If you are worried about distance, you could always do something like these --> Uniden, they have an advertised 18 mile range. But keep in mind, if you use a GMRS radio, you are required to have a license.


----------



## K. Smith (May 25, 2009)

I appreciate the replies.

The question of range is that I typically believe 1/2 what anyone claims something is capable of. Otherwise, two miles would be adequate. Where we camp often, I don't get good cellular coverage and I would like to be reachable when fishing out on the lake, or if I fish the river.

I will probably pick up a cheap set of radios like these at Wal-Mart and see how far they reach. No sense modding the camper with unsat equipment.

Kevin


----------



## johnp (Mar 15, 2004)

My Itasca Has that same setup in it from the factory. We used them all the time I can't say they work two miles but they have been good enough for anywhere we use them. The nice thing is they are always charged and right at the door grab them and go.

John


----------



## Nathan (Jan 2, 2007)

Ours work in the campground and I imagine they would have good range across a lake. Never tried anything over probably 1/2 mile though.


----------



## mountainlady56 (Feb 13, 2006)

Hi.
I purchased a pair of Uniden with the charging base, and they have a reported range of 6 miles. So, even if they don't reach but 1/2, that's 3 miles, depending on terrain, etc. I keep them at home and transport them in the RV on trips, so my almost 16 year old can have a little freedom but I can still keep up with where he's at, riding his bike and walking around the campgrounds, etc.
This is a brand I know works well.
Hope this helps.
Darlene


----------



## mmblantz (Jul 1, 2007)

I've tested and sold the Motorola and Midland versions of these two-ways. The features offered on these things has increase by leaps and bounds over the last few years while the price has fallen like a rock. Garmin is even making a nice one called the Rino that is also a GPS but it is still kinda pricey. Most of the ones I played with were ok in open terrain like beach areas and rolling hills. But if you get into areas with alot of buildings...like for example, I was trying out a set with the wife while walking the dogs in town. She was on the porch, I was walking maybe half a mile away and the reception was garbled. Just try them out and get to know them when you're not relying on them and be aware of their limitations. ---Mike


----------



## Carey (Mar 6, 2012)

We have some motorollas bought from radio shack. They work real well. I dont know how far they go, but Im out of breath by the time I lose range, so thats pretty far!









Carey


----------



## twincam (Jan 11, 2010)

these used to be offered in the Attitude brand toy haulers, neat option just not real powerful.


----------



## ember (Jan 17, 2008)

We got a set from Home Depot (of all places) $40 a couple of years ago, and still going strong.
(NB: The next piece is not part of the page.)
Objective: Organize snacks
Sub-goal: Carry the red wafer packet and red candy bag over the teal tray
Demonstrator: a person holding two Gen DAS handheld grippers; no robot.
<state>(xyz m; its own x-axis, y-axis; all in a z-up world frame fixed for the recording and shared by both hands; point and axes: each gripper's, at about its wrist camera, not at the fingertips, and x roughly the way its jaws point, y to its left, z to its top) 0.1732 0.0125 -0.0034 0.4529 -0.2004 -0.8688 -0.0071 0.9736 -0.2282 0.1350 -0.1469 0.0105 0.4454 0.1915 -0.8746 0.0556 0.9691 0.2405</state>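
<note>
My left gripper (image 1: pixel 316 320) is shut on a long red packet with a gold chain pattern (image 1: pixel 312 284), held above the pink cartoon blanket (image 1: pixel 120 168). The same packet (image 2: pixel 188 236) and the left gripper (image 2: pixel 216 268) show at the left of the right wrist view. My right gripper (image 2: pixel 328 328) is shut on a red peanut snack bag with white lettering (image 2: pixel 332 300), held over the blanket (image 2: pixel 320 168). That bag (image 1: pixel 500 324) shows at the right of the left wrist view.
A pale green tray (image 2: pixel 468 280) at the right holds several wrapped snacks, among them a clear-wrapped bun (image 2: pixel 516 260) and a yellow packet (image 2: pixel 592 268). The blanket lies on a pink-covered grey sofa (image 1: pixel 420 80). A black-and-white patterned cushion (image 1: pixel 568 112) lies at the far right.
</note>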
We use them occasionally on the jobsite as well We have also used them when traveling with my siblings one in our truck and one in theirs to coordinate potty breaks etc. and they worked well and we were very surprised at how well they worked in the Adirondacks.


----------



## vdub (Jun 19, 2004)

Would tend to agree with danny285... If you really want some range and reliability, get a ham license. Downside is that anyone using the radios has to have a license and the radios can be a tad more expensive. Many parts of the US are covered by repeaters, so your range can be 30, 40, 50 miles -- depending, of course. I got my license in '88 and the wife got her's in '94 just prior to a 2-car long trip. Sure beats CB's.


----------



## Lmbevard (Mar 18, 2006)

Have a pair that I bought a couple of years ago that is suppose to reach 5 miles. I have tried them at a couple of miles and they work fine and have even tested them at work talking from the basement of one of the buildings to the control room of another and worked great. But, don't use them much anymore. DW and I have free mobile to mobile so that is our walkie talkies. Nice thing about these units is that a whole family can be on them and talk back and forth at the same time instead of calling each one. The built in charging station would be nice. Don't know the cost of this unit, but I have seen some that has a charging station that will handle 4 batteries that don't take up much space and only cost a little more than some of the other ones.


----------



## Nathan (Jan 2, 2007)

Lmbevard said:


> Have a pair that I bought a couple of years ago that is suppose to reach 5 miles. I have tried them at a couple of miles and they work fine and have even tested them at work talking from the basement of one of the buildings to the control room of another and worked great. But, don't use them much anymore. DW and I have free mobile to mobile so that is our walkie talkies. Nice thing about these units is that a whole family can be on them and talk back and forth at the same time instead of calling each one. The built in charging station would be nice. Don't know the cost of this unit, but I have seen some that has a charging station that will handle 4 batteries that don't take up much space and only cost a little more than some of the other ones.


I should mention that if you are getting some for the OB, look for ones that will charge on 12V. That way you can wire them into your trailer for continuous charging.


----------



## Livin4weekenz (Aug 26, 2007)

we have used two ways camping for years there great recently we upgraded to the midland GXT 950 they have a claimed 30 mile range...

At the rally in Gettysburg I could talk to the dw at camp from the wally world in town... not sure how far that was but it impressed me (not 30 miles)

we also use a midland base camp model XT511 it stays at the camper plugged in always..

all have rechargable batts, weather alerts, the base also works as an am/fm radio, flashlight and can be wound up to recharge..

keep track of the kids, backing into tight spots, talkie tag....


----------